But they do. In the Chesapeake Bay for example there is an anchorage outside of Annapolis where ships anchor waiting to get a berth in Baltimore. The same for Norfolk where ships anchor just outside the Bay tunnel. I don't know if all ships anchor before docking.
 
  • #804
Baltimore obviously didn't have it very together.
 
  • #805
gleem said:
But they do. In the Chesapeake Bay for example there is an anchorage outside of Annapolis where ships anchor waiting to get a berth in Baltimore. The same for Norfolk where ships anchor just outside the Bay tunnel. I don't know if all ships anchor before docking.
I was going to give the same example - Baltimore (or Ballmer, if you're a native). I have family on the eastern shore and see the freighters anchored outside the bay bridge. Nothing new, I've seen it since the 1970s.
 
  • #806
gleem said:
...inventory which is usually taxed by states...
I've never heard of such a thing. According to this Tax Foundation article, only 9 states fully tax inventory, 5 states partially tax inventory, while the rest do not.
 
  • #807
OmCheeto said:
According to this Tax Foundation article, only 9 states fully tax inventory, 5 states partially tax inventory, while the rest do not.

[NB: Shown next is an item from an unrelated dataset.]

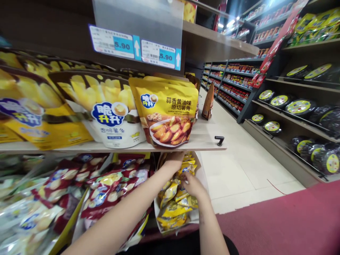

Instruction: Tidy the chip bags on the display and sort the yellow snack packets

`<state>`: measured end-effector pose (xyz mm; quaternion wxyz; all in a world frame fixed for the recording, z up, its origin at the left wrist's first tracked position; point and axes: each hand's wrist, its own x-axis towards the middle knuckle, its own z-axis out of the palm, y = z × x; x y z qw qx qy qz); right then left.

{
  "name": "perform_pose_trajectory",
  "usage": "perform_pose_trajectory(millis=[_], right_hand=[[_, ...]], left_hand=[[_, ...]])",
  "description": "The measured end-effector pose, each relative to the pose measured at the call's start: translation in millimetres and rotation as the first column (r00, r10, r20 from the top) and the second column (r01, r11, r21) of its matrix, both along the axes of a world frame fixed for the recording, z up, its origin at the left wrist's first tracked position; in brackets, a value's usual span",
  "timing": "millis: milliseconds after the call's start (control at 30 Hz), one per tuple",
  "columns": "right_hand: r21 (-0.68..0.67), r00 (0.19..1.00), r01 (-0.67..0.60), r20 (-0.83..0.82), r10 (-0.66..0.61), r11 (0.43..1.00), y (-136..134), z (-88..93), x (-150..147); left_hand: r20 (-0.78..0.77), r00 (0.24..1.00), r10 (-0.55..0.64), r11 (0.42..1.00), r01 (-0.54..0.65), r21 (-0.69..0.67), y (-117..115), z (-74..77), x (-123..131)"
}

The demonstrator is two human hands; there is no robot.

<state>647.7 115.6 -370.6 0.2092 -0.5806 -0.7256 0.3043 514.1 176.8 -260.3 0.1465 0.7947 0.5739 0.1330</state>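
Several small yellow snack packets (172,209) lie in a white box (202,173) below the shelf edge. Over the back of the box is my left hand (175,158), its fingers hidden behind the packets and the shelf. My right hand (191,183) reaches in from the right side, its bent fingers touching the yellow packets near the middle; whether they grip one is unclear. Directly above, a yellow potato wedge pouch (166,113) stands upright at the shelf edge, beside a white and brown pouch (106,113).
Dark red snack packets (106,187) fill boxes at the left. The wooden shelf (205,136) overhangs the hands, with a black metal bracket (219,140) at its corner. An aisle floor (247,159) and racks of dark round packages (299,106) lie to the right.
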Motion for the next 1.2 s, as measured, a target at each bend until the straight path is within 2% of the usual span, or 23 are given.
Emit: perform_pose_trajectory(millis=[67,133,267,367,433,533,633,700,767,833,933,1000,1100,1200], right_hand=[[-0.009,1.0,0.005,-0.017,-0.005,1.0,0.4,2.8,1.4],[-0.021,0.999,0.01,-0.035,-0.011,1.0,-1.5,9.2,9.4],[0.03,0.997,0.052,-0.063,-0.05,0.998,-12.1,27.2,41.5],[0.001,0.999,0.038,-0.009,-0.038,0.999,-21.0,31.4,58.6],[-0.068,0.999,-0.004,0.048,0.007,0.998,-23.7,27.3,58.8],[-0.118,0.997,-0.003,0.072,0.012,0.993,-21.8,18.4,46.9],[0.028,0.994,0.107,-0.002,-0.107,0.994,-15.8,15.6,35.3],[0.157,0.981,0.183,-0.088,-0.171,0.97,-11.8,17.4,33.0],[0.226,0.962,0.244,-0.183,-0.205,0.943,-8.6,19.7,34.9],[0.219,0.925,0.321,-0.28,-0.256,0.921,-6.4,20.7,38.5],[0.122,0.856,0.416,-0.388,-0.342,0.901,-4.4,18.4,39.7],[0.098,0.822,0.472,-0.409,-0.397,0.876,-3.8,15.4,34.9],[0.151,0.786,0.566,-0.395,-0.476,0.81,-4.7,13.2,24.0],[0.105,0.708,0.609,-0.52,-0.478,0.786,-9.8,20.2,22.2]], left_hand=[[-0.062,0.998,0.02,1.0,-0.02,-0.005,-31.6,0.6,-9.1],[-0.089,0.996,-0.013,1.0,0.015,0.019,-69.4,-6.9,-18.3],[0.046,0.998,-0.047,0.995,0.043,0.089,-133.8,-45.1,-24.0],[0.136,0.985,-0.102,0.987,0.083,0.139,-155.2,-76.3,-13.7],[0.168,0.98,-0.109,0.988,0.089,0.124,-159.0,-89.0,-5.6],[0.216,0.973,-0.076,0.991,0.051,0.122,-158.0,-95.2,-1.2],[0.252,0.966,-0.053,0.988,0.014,0.155,-157.2,-95.0,-5.7],[0.26,0.964,-0.054,0.988,0.015,0.151,-158.9,-96.2,-9.0],[0.264,0.963,-0.049,0.993,0.019,0.115,-161.8,-99.5,-10.5],[0.275,0.961,-0.023,0.998,0.005,0.063,-164.2,-103.9,-10.3],[0.297,0.955,0.019,1.0,-0.011,-0.029,-162.1,-107.1,-7.7],[0.314,0.949,0.018,0.996,0.009,-0.085,-154.6,-104.6,-5.0],[0.369,0.929,0.037,0.985,0.029,-0.17,-134.4,-97.2,-1.8],[0.497,0.851,0.172,0.965,-0.045,-0.258,-110.0,-95.7,-2.7]])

I made the statement based on what I heard many years ago without checking current regs. (mea culpa)
 
  • #808
gleem said:
I made the statement based on what I heard many years ago without checking current regs. (mea culpa)
No biggy. The tax foundation explanation didn't make much sense to me so I looked at a couple of other articles. One said that a good way to avoid the tax is to get a warehouse in an adjoining state that doesn't have such a tax and keep your inventory there.

Forbes has an excellent article, which explains the horrific complexities involved. Texas for example levies the tax at the local level; "To further complicate matters, Texas has 250 property appraisal districts, each employing its own valuation factors."

Blech!
 
  • #809
Around here (Nevada near Reno) there are lots and lots of warehouses. Just huge one-story buildings with tons of loading docks. I read a while back that they're here because of the state tax laws, something like "goods in transit are not taxed." Maybe that's true, or not?

EDIT: and they are building more of them every day.
 
  • #810
gmax137 said:
Around here (Nevada near Reno) there are lots and lots of warehouses. Just huge one-story buildings with tons of loading docks. I read a while back that they're here because of the state tax laws, something like "goods in transit are not taxed." Maybe that's true, or not?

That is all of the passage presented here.